1. Field of the Invention
This invention relates broadly to apparatus and processes for recovering fluid by injection of hot vapor or other heat assisted production techniques. More particularly, this invention relates to apparatus and processes for recovering natural bitumen and other forms of heavy oil by heat assisted production techniques.

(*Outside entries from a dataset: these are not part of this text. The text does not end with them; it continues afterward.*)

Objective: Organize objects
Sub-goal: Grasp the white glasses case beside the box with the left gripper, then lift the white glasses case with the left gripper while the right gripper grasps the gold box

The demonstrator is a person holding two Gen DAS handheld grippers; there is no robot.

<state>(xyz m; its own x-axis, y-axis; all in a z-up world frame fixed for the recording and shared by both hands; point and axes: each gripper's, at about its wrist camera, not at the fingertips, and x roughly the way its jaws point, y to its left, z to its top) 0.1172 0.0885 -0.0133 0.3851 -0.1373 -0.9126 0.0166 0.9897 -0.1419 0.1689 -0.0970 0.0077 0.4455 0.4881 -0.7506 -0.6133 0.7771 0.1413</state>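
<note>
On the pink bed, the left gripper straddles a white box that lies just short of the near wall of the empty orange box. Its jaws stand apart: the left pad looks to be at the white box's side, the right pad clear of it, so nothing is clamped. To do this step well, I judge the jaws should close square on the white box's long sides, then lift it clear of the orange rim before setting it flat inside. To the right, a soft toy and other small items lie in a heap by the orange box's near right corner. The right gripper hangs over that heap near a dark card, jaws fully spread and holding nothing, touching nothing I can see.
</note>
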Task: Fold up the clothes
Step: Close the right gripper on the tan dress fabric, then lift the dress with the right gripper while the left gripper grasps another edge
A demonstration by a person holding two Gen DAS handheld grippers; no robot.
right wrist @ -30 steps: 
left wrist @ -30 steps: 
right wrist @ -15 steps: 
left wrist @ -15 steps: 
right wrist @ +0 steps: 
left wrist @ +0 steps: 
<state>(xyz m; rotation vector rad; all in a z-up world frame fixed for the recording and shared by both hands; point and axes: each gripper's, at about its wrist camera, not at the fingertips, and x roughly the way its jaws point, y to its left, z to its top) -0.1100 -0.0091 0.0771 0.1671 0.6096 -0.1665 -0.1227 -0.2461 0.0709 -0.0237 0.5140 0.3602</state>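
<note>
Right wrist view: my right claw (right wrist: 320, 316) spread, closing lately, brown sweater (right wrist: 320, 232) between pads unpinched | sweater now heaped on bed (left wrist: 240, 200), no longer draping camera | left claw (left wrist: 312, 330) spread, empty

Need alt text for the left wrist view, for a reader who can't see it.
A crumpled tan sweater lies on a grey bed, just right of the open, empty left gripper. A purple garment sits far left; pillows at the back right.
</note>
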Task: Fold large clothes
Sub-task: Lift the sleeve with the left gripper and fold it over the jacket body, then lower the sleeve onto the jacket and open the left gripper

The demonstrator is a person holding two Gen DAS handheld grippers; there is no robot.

2. Description of Related Art
There are many petroleum-bearing formations from which oil cannot be recovered by conventional means because the oil is so viscous that it will not flow from the formation to a conventional oil well. Examples of such formations are the bitumen deposits in Canada and in the United States and the heavy oil deposits in Canada, the United States, and Venezuela. In these deposits, the oil is so viscous, under the prevailing temperatures and pressures within the formations, that it flows very slowly (or not at all) in response to the force of gravity. Heavy oil is an asphaltic, dense (low API gravity), and viscous oil that is chemically characterized by its contents of asphaltenes (very large molecules incorporating most of the sulfur and perhaps 90 percent of the metals in the oil). Most heavy oil is found at the margins of geological basins and is thought to be the residue of formerly light oil that has lost its light-molecular-weight components through degradation by bacteria, water-washing, and evaporation. Natural bitumen (often called tar sands or oil sands) shares the attributes of heavy oil but is yet more dense and more viscous.
Heavy oil is typically recovered by injecting super-heated steam into the reservoir, which reduces the oil viscosity and increases the reservoir pressure through displacement and partial distillation of the oil. Steam may be injected continuously utilizing separate injection and production wells. Alternatively, the steam may be injected in cycles so that a well is used alternatively for injection and production (the so called “huff and puff” process).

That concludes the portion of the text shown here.